Results: Patients with T1DM (mean age 15.2±2.9 years, duration 8.4±4.1 years, all participants were on intensive insulin therapy in a dose ranging from 0.5 to 2.5 IU/kg per day with a mean of 0.41.8 IU/kg per day. The CSA of the median nerve in children with DPN was higher than that in the control subjects yet with no significant difference with that of children without DPN. The mean value of median nerve motor latency was diminished in patients with DPN in comparison to patients without DPN and controls (3.5, 3.4, 2.96 ms respectively, P=0.005). The mean value of median nerve MNCV in the control individuals showed no significant difference (P=0.085) compared to that of children without DPN and statistically significant difference (P=0.016) compared to that of children with DPN as it was 54.6 m/s vs 52.9 m/s and 54.6 m/s vs 51.5 m/s respectively. The increased median nerve CSA in the carpal tunnel was considerably correlated with the median nerve motor latency and duration of diabetes, nevertheless, with no correlation with median nerve motor conduction velocity (MNCV). The best cut-off value of the sonographically measured median nerve CSA for discrimination between control individuals and children with DPN is (0.046) with sensitivity=100%, specificity=80%, PPV=83.3%, NPV=100%.

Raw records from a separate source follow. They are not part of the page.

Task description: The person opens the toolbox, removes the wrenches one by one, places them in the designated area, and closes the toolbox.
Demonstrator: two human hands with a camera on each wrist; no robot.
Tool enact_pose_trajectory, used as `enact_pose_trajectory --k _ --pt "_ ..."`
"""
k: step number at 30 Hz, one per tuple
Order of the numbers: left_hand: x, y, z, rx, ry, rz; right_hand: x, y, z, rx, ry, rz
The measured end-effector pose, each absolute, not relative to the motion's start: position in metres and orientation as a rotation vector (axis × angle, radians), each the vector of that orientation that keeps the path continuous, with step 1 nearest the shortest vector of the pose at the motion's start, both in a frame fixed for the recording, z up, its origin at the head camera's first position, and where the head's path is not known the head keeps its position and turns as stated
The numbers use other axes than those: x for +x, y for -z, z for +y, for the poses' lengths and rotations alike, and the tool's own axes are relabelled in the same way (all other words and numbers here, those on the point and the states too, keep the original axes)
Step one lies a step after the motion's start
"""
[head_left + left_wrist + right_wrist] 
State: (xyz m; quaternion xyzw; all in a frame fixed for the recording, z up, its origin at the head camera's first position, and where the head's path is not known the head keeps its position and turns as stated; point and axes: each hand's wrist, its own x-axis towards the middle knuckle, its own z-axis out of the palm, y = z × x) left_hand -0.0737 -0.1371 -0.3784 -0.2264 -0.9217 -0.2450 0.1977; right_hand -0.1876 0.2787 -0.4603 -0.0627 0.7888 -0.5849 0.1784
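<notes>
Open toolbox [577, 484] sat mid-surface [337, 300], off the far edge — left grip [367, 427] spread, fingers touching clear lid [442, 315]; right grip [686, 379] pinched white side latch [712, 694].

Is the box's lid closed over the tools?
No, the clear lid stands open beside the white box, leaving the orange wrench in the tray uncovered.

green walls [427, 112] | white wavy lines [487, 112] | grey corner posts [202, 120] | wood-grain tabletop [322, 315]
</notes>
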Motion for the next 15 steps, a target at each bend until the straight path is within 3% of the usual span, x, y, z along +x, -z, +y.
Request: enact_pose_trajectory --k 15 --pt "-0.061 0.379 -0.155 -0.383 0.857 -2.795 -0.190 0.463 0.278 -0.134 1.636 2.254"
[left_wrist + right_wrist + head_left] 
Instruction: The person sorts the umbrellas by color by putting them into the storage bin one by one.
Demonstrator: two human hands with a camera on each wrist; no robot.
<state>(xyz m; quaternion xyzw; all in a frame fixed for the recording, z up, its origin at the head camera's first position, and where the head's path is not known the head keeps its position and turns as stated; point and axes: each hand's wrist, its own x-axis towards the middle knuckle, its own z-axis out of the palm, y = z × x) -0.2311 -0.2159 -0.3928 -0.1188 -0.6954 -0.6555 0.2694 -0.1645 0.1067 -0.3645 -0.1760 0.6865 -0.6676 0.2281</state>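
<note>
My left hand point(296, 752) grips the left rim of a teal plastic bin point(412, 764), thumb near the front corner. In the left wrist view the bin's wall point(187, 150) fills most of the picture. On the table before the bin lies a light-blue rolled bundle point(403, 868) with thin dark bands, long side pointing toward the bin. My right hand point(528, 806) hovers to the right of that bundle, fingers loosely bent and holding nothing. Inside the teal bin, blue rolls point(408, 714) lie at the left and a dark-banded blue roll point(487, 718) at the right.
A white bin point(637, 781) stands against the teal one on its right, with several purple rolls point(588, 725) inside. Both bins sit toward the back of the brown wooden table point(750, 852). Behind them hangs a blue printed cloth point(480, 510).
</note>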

Conclusion: Our data implicate that sonographic measurement of CSA is a good alternative to NCS results of motor latency and MNCV for the diagnosis and follow up of diabetic neuropathy. Moreover, the duration of disease and impaired glycaemic control play an important role in the development of peripheral neuropathy. Sonographic measurement of CSA of the median nerve in the carpal tunnel serves as a good discriminator for diabetic children from healthy individuals. Moreover, it has significant positive correlation with duration of disease and the nerve motor latency.